## [What you should do]
Each line of the material must be returned exactly.

## [Collected material]
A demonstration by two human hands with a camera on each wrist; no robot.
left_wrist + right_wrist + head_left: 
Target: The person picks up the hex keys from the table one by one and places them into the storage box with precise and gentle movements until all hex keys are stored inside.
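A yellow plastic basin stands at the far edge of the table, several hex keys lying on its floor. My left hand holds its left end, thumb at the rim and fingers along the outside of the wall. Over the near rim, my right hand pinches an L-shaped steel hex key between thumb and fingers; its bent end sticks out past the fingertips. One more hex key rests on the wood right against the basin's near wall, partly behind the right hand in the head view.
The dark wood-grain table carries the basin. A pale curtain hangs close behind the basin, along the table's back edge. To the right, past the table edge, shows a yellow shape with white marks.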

## [Answer for the task]
A demonstration by two human hands with a camera on each wrist; no robot.
left_wrist + right_wrist + head_left: 
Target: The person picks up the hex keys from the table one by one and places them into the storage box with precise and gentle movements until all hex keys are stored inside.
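A yellow plastic basin stands at the far edge of the table, several hex keys lying on its floor. My left hand holds its left end, thumb at the rim and fingers along the outside of the wall. Over the near rim, my right hand pinches an L-shaped steel hex key between thumb and fingers; its bent end sticks out past the fingertips. One more hex key rests on the wood right against the basin's near wall, partly behind the right hand in the head view.
The dark wood-grain table carries the basin. A pale curtain hangs close behind the basin, along the table's back edge. To the right, past the table edge, shows a yellow shape with white marks.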

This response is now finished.